Определенные надежды она возлагала на художника-целумиста. Это был вежливый молодой человек с мягкими манерами и горящими, как у всех художников, глазами. Вот уж кто точно знает небо во всех его цветах и настроениях, подумалось ей. Однако, стоило ей побывать в его мастерской, все очарование прошло, точно сдутое борой. Небо на полотнах целумиста не было похоже на то небо, которое знала Ринриетта. Талантливо выписанное масляной краской, оно выглядело или неестественно умиротворенным или гротескно бурным. Контуры высококучевых облаков походили на перистые, а слоисто-дождевые принимали ту форму, которую они никогда не принимают в природе. Как выяснилось, целумист никогда в жизни не покидал родного острова, и бури и метель он рисовал, повинуясь наитию, в порыве посланного Розой вдохновения.

Он никогда не видел парящих в небе крошечных ледяных кристаллов, которые оседают на верхней палубе переливающимися узорами. Не видел, как сталкиваются в вышине кучевые громады облаков, огромные, словно утесы. Не видел мягкого свечения лунной радуги на закате и гало в северных широтах. Из мастерской Ринриетта выходила, ощущая глубокое разочарование. Этому человеку нечего было рассказать ей о небе.

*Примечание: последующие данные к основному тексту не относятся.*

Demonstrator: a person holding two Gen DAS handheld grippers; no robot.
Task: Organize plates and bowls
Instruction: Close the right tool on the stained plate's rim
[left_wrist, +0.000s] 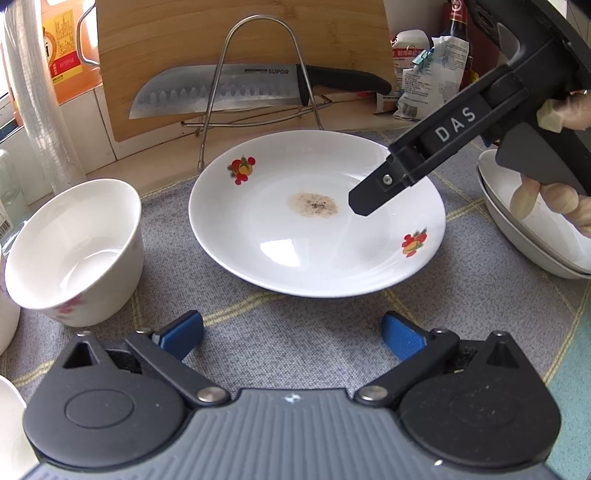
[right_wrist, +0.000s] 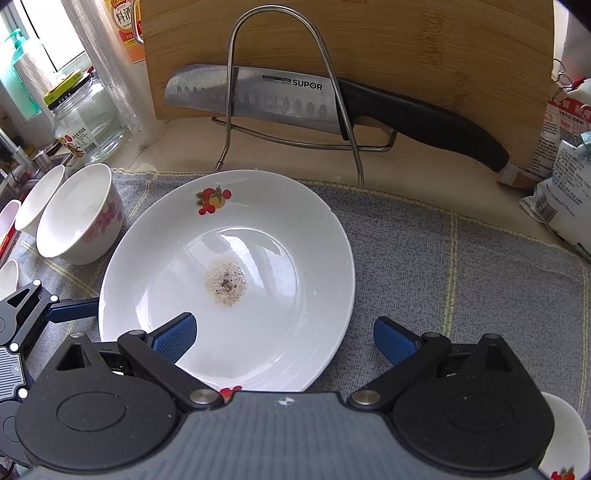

Ройал-Оук раскрывался перед ней постепенно, слой за слоем, словно и сам был огромным облаком. Ринриетта училась узнавать его во всех обличьях, даже самых неожиданных. Постепенно она привыкла к едкому выбросу фабричных труб, который оседал на остров с рассветом. К порту, похожему на сложнейший, с тысячью шарниров и подшипников, станок, где постоянно что-то двигалось, шипело и скрежетало. К роющимся в помойках ершам, которых время от времени разгоняли дрессированные щуки в медных ошейниках. К невозмутимым королевским гвардейцам, марширующим слаженно и гулко, точно строй механических големов.